Post # 31
daisy123 : Thanks for sharing your honest opinion. It is true that some people are one and done and are totally happy with that. When people ask us how many we want and we say only one they tell us we’ll change our minds, at least give them a sibling, or we’re going to be stuck entertaining them. I don’t agree with it and we haven’t even made it to having one but your reasons listed is kinda what we’ve thought about in making that decision.
Post # 32
I haven’t read that non parents are happier than parents but I have read that when you have one child their is a subsequent boost of happiness, but more children don’t make you happier. Basically you become happier after having one but the happiness doesn’t keep increasing with each child – this is not to say that you become unhappy after your second, third, or forth child just not more happy if that makes sense.
Post # 33
With studies like this, it’s just so hard to control for all the variables. Each person is different. While someone may have been happier in their early 20s before having children than they are in their early 30s with young kids… does that mean that they would be happier in their 50s without children than if they’d had them?
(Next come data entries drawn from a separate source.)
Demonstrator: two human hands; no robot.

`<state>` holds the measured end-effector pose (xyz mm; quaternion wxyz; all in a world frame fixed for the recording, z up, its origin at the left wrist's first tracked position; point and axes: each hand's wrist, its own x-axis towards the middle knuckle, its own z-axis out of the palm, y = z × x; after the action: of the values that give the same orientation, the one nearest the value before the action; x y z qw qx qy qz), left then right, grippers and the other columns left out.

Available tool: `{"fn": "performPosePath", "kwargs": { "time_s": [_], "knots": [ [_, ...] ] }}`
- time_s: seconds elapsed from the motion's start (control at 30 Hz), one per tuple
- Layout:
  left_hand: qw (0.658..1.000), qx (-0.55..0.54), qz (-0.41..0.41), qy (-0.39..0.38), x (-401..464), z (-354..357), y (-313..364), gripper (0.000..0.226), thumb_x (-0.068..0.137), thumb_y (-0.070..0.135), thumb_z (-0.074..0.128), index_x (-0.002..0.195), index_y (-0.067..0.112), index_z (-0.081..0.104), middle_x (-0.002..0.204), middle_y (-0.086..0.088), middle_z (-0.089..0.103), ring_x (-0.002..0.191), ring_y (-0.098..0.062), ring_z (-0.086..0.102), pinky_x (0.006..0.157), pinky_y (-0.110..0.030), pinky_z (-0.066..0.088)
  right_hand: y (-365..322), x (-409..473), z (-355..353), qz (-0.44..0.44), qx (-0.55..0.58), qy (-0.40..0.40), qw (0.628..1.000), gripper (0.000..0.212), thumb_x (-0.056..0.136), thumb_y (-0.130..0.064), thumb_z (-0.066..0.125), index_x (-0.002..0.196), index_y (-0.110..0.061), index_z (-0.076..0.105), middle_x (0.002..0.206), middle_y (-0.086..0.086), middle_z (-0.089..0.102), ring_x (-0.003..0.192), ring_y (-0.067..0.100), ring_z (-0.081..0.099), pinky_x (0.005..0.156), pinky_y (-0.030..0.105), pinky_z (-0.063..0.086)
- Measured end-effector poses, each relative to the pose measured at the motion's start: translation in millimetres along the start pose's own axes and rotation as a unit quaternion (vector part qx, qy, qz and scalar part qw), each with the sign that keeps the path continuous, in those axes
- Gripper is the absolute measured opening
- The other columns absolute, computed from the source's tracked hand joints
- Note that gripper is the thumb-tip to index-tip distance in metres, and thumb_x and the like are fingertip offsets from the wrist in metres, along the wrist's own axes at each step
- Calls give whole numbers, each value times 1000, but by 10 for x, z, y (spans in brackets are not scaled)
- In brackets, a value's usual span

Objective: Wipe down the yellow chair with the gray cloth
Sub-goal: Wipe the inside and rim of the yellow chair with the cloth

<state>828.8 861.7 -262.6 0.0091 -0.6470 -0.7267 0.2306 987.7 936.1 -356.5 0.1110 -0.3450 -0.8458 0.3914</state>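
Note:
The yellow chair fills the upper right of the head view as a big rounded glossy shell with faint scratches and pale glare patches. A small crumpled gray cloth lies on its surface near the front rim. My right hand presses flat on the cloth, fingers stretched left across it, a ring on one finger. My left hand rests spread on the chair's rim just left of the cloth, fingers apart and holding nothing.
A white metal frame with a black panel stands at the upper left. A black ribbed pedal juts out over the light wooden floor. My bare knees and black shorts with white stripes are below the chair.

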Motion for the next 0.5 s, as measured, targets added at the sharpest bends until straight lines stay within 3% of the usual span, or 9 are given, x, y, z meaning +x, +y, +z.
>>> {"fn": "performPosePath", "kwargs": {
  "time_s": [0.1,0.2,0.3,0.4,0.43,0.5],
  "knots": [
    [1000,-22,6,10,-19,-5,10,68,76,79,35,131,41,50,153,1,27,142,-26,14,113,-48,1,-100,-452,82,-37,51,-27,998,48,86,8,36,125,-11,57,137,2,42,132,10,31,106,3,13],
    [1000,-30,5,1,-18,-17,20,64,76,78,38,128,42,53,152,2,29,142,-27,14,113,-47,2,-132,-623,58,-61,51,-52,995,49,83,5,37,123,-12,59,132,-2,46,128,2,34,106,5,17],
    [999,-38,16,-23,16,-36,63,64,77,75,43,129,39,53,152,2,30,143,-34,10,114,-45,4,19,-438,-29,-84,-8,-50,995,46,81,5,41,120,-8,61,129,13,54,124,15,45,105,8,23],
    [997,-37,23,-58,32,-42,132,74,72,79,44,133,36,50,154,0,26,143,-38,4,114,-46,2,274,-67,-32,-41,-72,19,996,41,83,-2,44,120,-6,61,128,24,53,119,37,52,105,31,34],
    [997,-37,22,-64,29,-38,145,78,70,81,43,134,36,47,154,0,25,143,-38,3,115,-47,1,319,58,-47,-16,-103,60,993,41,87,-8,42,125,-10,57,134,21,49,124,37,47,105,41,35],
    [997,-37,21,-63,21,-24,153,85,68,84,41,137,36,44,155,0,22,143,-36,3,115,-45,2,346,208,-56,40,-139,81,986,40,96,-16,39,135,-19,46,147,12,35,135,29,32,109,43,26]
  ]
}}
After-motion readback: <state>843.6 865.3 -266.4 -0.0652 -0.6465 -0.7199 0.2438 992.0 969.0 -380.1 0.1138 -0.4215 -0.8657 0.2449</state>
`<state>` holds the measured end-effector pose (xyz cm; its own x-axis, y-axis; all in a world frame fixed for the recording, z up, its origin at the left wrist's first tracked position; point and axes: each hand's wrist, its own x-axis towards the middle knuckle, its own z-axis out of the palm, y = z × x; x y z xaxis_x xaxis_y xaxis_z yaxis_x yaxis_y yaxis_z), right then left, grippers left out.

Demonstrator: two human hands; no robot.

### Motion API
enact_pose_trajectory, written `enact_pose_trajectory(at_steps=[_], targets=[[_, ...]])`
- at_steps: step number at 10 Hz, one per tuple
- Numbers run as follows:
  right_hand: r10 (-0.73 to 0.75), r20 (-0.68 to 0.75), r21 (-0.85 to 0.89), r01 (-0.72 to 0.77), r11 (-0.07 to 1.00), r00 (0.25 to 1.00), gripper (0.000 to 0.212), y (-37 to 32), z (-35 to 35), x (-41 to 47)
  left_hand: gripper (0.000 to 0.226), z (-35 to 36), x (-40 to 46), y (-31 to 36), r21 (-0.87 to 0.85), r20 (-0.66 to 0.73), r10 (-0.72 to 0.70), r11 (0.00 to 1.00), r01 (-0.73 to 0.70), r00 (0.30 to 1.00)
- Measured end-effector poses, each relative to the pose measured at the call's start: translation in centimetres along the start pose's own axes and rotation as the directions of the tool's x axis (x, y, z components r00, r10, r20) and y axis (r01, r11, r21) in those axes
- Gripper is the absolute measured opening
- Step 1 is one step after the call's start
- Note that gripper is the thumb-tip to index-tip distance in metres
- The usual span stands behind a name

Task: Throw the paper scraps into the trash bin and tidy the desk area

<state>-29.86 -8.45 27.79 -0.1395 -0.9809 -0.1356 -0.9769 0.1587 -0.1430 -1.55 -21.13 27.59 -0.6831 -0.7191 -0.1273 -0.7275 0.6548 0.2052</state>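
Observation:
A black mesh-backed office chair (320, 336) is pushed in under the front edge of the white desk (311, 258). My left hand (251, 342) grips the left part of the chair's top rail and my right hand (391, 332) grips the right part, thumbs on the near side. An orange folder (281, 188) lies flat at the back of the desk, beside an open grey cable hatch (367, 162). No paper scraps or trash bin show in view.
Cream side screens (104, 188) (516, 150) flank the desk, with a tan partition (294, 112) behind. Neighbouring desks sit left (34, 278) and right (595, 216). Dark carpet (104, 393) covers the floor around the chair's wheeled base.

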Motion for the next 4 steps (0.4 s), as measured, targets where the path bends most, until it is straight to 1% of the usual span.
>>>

What about people that choose never to have children? There is nothing to compare. People that can’t have children but want them? Someone that wants children, but has a child with significant special needs that are financially and emotionally draining? Single parents vs. married? Children in your 20s vs your 30s or 40s? It’s just too hard to compare individual situations and people’s expectations vs. their reality.
Post # 34
TwilightRarity : I hope if I become a mother I can experience what you have so eloquently put into words. Out of the articles I read being financially stable, having paid medical care, and having paid maternity leave apparently did have the biggest affect on whether or not couples felt happy. So as a result it’s not really their actual children they were unhappy with, it was the circumstances that made it more difficult to support them. We definitely experience the brunt of all those things here in the US.
Post # 35
echomomm : Couldn’t agree more! My husband and I both started out not wanting any children but as our financial situation changed and we started checking off things we wanted to do we changed our minds (he changed his twice lol). But back then people told us it was selfish and I’m like how? And now that we say one and done people say an only child will be miserable and we need to give them a sibling or they wish twins on us. I don’t understand it and nobody has offered to help raise said kids that we NEED to have.
Post # 36
Husband and I have opted not to have any kids, so I think I am much happier without them even though I haven’t had any before! Instead, we got two dogs, which kind of changed the amount of time we had for “us”, I guess like having a kid would. We can’t go out for longer than 7 hours unless we plan doggy daycare ahead of time; we can’t go on spontaneous weekend trips anymore; we definitely have less long-distance trips than we did before.
Post # 37
DoubleD : my son is definitely not miserable! That’s laughable. He has stated numerous times that there is NO room for another baby in his life. I know a few only children and they are happy adults. My son also has lots of pals who are only’s and they are great little kids. We had friends over yesterday with a six year old and a two year old and their mother has no shame in admitting she should have stopped at one.
Post # 38
I’m personally happier withy baby, but we have a super easy kid. I would say that having a child has only brought us closer and improved our marriage.
I don’t think that makes us happier than our mostly CFBC friends though. It’s just a personal thing and we have a lot of factors that added up to making having a kid an easy experience.